▶ _Task_
Take the listing below and write it out again exactly, skipping any picture that it holds.

▶ _Collected material_
*** Block opens ***

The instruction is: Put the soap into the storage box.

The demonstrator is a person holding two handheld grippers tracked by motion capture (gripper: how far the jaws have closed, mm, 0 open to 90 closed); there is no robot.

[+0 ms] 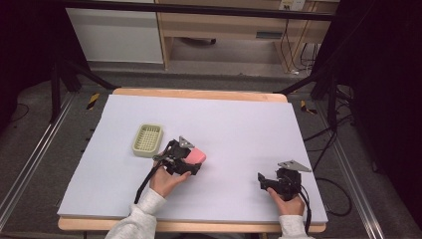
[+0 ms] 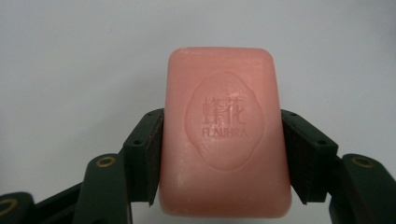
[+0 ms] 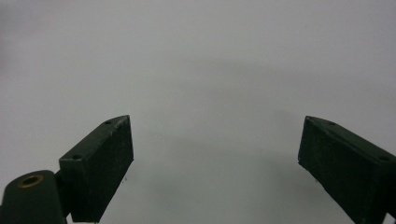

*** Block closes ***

▶ _Final answer_
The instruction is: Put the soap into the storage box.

The demonstrator is a person holding two handheld grippers tracked by motion capture (gripper: how far the jaws have closed, mm, 0 open to 90 closed); there is no robot.

[+0 ms] 
[+0 ms] 
[+0 ms] 

That finishes the output.